[Collection entries]
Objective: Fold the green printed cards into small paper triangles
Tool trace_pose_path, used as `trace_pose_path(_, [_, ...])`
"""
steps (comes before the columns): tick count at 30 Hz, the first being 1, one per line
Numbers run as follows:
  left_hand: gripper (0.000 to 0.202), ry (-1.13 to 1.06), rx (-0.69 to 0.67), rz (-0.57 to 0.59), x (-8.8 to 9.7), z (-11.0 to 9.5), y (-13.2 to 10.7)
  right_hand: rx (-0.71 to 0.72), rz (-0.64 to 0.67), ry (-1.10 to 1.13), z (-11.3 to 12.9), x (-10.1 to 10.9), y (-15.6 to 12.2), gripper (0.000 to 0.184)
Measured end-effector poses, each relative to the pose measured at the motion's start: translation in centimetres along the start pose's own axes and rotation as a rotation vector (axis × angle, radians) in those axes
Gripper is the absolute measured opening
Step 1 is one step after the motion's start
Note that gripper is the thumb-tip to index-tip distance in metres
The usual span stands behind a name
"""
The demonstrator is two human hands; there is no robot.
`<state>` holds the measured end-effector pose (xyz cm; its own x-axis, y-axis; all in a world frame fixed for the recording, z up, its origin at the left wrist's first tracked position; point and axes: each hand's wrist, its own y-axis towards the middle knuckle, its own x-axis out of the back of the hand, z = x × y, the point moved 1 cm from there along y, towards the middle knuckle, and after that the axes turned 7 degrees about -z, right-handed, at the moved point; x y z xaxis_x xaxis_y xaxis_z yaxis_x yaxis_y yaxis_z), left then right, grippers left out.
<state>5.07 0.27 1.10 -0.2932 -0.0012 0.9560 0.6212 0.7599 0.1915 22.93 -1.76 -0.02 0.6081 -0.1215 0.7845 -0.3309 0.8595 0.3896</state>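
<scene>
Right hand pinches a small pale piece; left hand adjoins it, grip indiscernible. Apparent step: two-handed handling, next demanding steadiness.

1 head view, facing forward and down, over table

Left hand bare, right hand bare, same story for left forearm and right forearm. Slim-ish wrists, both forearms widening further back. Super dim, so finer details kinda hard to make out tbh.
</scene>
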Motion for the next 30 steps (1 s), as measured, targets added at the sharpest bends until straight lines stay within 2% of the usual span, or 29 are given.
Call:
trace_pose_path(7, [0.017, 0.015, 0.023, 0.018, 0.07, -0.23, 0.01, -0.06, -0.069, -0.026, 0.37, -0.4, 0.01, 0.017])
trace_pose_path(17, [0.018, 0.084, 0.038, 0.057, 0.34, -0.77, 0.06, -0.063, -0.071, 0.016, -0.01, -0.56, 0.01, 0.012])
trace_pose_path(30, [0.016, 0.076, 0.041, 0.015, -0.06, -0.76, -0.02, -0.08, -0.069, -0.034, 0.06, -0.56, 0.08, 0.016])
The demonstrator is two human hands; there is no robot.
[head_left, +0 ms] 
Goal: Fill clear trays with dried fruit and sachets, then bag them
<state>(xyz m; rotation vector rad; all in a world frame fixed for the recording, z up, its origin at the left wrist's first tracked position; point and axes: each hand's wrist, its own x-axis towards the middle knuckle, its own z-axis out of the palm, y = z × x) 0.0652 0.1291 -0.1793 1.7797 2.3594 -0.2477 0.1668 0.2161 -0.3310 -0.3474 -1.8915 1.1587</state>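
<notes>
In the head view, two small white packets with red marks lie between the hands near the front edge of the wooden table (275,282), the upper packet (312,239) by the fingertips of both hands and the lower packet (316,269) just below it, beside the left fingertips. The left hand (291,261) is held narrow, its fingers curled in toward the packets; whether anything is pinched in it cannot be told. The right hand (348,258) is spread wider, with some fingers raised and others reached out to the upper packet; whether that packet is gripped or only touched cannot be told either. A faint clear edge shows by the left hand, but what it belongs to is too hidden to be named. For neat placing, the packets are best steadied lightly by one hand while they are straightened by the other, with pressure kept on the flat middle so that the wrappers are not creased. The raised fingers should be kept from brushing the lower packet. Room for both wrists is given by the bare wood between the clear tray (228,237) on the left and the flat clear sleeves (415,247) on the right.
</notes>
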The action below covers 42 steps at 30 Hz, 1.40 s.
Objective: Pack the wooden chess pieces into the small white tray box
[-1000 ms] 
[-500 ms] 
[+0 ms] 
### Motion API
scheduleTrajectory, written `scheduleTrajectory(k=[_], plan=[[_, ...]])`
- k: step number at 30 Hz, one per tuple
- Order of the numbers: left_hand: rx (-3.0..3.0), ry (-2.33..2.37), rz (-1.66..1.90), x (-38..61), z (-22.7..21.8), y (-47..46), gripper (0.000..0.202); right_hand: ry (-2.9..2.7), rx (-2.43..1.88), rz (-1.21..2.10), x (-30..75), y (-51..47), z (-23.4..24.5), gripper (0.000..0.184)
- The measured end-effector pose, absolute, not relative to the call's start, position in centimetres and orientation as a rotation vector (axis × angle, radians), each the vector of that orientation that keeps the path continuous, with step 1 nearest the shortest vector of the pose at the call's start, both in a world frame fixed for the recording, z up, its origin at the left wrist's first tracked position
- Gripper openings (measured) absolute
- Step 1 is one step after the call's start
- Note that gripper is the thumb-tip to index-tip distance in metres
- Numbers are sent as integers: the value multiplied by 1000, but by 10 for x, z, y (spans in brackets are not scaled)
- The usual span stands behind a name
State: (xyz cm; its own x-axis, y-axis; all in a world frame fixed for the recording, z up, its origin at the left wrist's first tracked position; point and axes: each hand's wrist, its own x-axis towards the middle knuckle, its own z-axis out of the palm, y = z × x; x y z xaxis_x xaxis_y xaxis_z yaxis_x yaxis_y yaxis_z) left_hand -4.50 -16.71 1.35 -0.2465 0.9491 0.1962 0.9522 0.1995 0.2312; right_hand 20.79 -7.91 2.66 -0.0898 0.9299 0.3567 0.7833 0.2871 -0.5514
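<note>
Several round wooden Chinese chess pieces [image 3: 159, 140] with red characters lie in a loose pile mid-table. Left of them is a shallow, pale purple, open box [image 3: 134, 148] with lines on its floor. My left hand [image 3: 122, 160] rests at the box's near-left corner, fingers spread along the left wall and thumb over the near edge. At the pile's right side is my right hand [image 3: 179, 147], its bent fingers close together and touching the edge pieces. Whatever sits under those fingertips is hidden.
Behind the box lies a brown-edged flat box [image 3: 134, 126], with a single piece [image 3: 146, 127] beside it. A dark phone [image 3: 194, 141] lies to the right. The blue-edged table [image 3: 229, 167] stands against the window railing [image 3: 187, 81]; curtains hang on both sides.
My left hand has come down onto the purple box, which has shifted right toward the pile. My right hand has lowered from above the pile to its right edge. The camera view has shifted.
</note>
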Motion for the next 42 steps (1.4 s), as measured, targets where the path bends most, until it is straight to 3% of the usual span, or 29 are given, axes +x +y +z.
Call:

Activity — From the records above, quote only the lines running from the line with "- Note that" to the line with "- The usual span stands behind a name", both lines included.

Output below —
- Note that gripper is the thumb-tip to index-tip distance in metres
- Numbers are sent as integers: the value multiplied by 1000, but by 10 for x, z, y (spans in brackets are not scaled)
- The usual span stands behind a name

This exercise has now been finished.